O AIMI é determinado pelas Finanças com base nos valores patrimoniais tributários dos prédios que constem das matrizes em 1 de Janeiro de 2017, para cada sujeito passivo (contribuinte). Os sujeitos passivos casados ou em união de facto podem, no entanto, optar pela tributação conjunta através de declaração apresentada no Portal das Finanças para esse efeito. “O exercício da opção pela tributação conjunta prevista no artigo 135.º-D do Código do IMI abrange exclusivamente a tributação relativa ao adicional ao imposto municipal sobre imóveis (AIMI), não estando, assim, dependente nem condicionando a opção dos contribuintes para efeitos do IRS. Deste modo, dois contribuintes casados ou unidos de facto podem para efeitos de AIMI optar pela tributação conjunta e em IRS pela tributação separada e vice-versa”, esclarecem as Finanças.

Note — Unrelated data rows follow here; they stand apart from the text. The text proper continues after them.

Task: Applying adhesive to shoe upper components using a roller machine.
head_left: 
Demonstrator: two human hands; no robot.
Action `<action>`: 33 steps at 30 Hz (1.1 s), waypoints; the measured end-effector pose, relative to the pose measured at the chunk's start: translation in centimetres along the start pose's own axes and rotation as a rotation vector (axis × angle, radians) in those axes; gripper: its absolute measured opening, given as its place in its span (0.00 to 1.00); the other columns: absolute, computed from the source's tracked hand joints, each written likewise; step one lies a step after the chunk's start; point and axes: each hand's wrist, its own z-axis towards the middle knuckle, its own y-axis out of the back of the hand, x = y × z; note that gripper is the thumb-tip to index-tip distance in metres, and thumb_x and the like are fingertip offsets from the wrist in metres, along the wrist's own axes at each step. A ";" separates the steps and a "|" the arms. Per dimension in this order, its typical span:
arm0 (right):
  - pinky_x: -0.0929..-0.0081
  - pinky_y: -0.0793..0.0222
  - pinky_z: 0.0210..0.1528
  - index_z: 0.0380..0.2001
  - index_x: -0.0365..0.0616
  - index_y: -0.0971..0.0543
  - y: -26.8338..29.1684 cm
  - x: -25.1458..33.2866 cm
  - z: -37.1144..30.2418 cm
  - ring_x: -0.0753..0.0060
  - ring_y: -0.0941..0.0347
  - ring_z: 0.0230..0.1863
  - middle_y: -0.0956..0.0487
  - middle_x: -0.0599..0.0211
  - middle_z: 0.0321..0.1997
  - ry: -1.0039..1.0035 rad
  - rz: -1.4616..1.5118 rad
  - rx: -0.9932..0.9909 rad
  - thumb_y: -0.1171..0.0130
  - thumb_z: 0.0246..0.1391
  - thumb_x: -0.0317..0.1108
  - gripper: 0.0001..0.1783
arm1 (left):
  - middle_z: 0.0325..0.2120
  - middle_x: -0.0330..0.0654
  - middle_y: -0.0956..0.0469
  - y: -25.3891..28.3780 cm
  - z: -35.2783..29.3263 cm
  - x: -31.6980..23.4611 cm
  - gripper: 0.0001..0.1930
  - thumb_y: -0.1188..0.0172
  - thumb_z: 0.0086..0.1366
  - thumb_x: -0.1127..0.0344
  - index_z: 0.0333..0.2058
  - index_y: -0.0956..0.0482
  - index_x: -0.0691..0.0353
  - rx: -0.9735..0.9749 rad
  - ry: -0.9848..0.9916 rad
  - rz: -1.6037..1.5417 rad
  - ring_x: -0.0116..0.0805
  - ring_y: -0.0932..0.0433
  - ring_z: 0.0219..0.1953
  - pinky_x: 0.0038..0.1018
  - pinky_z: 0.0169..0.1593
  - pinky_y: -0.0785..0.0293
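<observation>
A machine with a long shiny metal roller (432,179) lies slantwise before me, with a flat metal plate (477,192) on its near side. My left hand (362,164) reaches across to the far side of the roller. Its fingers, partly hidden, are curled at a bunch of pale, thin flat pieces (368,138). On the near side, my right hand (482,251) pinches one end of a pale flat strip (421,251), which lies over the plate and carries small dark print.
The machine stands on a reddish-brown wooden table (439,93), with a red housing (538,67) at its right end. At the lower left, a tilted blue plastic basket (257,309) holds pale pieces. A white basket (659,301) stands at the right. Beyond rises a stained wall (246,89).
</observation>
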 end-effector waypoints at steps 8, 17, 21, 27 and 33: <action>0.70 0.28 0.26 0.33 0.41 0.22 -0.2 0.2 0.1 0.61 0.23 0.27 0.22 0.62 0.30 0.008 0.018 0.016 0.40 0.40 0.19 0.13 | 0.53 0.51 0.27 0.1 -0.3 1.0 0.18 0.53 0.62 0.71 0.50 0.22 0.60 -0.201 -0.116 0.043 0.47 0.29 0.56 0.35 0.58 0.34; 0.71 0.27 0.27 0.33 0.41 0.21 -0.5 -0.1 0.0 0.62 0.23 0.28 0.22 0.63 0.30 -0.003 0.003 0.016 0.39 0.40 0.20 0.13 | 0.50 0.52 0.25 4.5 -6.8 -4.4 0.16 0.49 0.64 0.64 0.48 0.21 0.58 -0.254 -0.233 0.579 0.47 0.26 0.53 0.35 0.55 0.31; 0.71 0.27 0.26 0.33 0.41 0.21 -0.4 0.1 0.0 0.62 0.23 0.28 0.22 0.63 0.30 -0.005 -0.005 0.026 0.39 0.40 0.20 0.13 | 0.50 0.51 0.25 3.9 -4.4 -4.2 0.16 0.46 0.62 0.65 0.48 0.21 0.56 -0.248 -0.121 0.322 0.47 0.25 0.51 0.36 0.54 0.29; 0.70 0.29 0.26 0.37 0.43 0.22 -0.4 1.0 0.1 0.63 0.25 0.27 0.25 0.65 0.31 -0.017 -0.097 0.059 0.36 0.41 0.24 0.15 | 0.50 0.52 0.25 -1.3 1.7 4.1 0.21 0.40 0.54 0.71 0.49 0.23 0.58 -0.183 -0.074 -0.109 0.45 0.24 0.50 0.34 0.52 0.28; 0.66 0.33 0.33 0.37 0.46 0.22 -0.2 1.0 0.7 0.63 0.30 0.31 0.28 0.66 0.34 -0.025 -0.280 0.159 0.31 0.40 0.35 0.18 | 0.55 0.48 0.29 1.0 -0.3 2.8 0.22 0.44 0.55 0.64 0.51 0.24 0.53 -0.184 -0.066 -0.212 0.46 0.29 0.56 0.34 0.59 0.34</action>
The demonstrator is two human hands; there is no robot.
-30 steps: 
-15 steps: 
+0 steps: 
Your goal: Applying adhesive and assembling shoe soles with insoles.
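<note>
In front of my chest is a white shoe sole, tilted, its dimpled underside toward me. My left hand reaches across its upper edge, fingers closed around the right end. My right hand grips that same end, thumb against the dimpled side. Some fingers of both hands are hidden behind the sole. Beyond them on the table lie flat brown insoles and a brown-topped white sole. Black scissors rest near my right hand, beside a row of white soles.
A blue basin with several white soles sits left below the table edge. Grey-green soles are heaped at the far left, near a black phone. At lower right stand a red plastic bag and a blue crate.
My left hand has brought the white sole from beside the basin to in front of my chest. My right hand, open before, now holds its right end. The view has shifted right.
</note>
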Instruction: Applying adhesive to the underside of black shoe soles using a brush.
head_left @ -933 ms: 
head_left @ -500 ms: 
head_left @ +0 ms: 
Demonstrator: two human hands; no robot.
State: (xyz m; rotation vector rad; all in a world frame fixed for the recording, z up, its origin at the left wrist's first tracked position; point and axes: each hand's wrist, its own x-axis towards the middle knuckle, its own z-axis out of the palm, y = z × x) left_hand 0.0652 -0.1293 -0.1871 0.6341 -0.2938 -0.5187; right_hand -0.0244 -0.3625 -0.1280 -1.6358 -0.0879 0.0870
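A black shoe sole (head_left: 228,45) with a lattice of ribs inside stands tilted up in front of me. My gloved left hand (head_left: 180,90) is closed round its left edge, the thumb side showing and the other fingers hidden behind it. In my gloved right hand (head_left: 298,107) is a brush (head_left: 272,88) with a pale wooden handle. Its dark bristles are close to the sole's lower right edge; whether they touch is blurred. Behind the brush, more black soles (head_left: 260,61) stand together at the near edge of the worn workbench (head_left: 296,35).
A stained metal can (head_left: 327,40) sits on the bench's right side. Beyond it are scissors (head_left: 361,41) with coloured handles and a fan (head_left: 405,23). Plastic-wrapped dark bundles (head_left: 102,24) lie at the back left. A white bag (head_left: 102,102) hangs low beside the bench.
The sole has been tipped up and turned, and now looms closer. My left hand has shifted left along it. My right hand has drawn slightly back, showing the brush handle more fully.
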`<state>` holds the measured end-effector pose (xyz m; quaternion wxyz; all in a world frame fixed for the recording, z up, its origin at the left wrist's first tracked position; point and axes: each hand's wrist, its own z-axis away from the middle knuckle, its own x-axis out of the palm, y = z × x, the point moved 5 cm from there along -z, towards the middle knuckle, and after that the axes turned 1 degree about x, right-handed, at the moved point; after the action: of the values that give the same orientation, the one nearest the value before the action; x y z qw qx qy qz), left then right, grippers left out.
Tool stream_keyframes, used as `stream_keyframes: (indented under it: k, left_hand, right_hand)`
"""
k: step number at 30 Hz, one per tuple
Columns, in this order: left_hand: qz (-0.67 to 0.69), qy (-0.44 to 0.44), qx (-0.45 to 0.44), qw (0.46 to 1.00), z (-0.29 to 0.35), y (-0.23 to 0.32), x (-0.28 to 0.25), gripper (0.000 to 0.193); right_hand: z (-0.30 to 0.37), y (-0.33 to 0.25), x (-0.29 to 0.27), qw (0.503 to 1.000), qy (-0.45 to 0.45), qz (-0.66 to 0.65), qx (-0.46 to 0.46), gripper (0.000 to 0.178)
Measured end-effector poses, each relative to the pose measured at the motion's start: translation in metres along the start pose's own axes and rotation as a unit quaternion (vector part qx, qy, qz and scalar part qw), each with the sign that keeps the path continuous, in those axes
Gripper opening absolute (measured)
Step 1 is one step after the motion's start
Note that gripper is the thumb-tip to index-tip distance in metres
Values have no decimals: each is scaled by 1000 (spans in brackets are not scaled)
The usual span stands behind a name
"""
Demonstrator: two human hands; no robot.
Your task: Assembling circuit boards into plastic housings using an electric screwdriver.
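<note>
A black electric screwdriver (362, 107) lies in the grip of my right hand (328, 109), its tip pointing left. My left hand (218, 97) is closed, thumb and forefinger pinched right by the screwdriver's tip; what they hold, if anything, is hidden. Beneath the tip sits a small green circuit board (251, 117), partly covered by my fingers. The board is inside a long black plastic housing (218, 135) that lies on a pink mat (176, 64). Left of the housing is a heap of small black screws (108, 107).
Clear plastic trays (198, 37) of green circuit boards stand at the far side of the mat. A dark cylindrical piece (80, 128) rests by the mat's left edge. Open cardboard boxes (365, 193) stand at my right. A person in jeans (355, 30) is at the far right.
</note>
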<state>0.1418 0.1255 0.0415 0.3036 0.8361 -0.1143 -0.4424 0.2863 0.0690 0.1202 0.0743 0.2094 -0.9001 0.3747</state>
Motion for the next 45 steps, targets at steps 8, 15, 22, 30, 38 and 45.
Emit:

E no que se refere à posterior dedução do imposto, o ministério liderado por Mário Centeno garante que “as opções pelo regime da tributação conjunta ou separada são autónomas, sendo que, para efeitos da dedução à colecta do IRS, será considerada a parte proporcional do AIMI correspondente aos imóveis geradores de rendimentos prediais”. E que “havendo opção pela tributação conjunta em IRS, ambos os cônjuges ou unidos de facto devem declarar os rendimentos prediais obtidos relativamente aos prédios ou parte de prédios de que ambos são proprietário. E terão direito a deduzir à colecta do imposto a fracção do AIMI que eventualmente tenham suportado relativamente a esses imóveis ou partes de imóveis (independentemente do regime por que se optou para efeitos de AIMI)”.

No caso de ser aplicável “o regime da tributação separada do IRS, cada um dos cônjuges ou unidos de facto declara os rendimentos prediais relativos aos prédios ou partes de prédios de que cada um é titular. E terá direito a deduzir a fracção do AIMI que eventualmente tenham suportado relativamente a esses prédios ou partes de prédios (também neste caso independentemente do regime por que se optou para efeitos de AIMI).

O calendário da escolha do melhor regime para pagar o novo imposto praticamente colide com o da apresentação da declaração de IRS. No caso das heranças indivisas (as partilhas ainda não foram realizadas), os herdeiros têm até final de Março para confirmar se pretendem repartir o valor do imposto a pagar, através de declaração apresentada no Portal das Finanças, confirmada individualmente até 30 de Abril.

No caso dos sujeitos casados ou em união de facto, a escolha entre uma declaração conjunta do imóveis ou separada, terá de ser feita entre 1 de Abril e 31 de Maio.

No caso dos contribuintes particulares e das heranças indivisas, o novo imposto (0,7%) aplica-se a partir do valor tributário acima dos 600 mil euros, passando a ser cobrado 1% sobre o valor acima de um milhão de euros. No caso de casados e em união de facto, aplica-se os mesmos 0,7% acima de 1,2 milhões de euros, e 1% a partir de dois milhões de euros. As pessoas colectivas (empresas ou equiparadas com prédios urbanos destinados a habitação) pagarão 0,4% sobre todo o valor patrimonial tributário (VTP). O valor a ter em conta para efeitos do AIMI é o que constava das matrizes a 1 de Janeiro de 2017.

De referir que o AIMI será cobrado cumulativamente com o “velho” imposto municipal sobre imóveis (IMI). O novo imposto será pago de uma só vez, em Setembro, e no IMI mantêm-se os prazos habituais: em Abril, quando o montante seja igual ou inferior a 250 euros; em Abril e Novembro, quando seja superior a 250 euros e igual ou inferior a 500 euros; e em Abril, Julho e Novembro, quando o seu montante seja superior a 500 euros.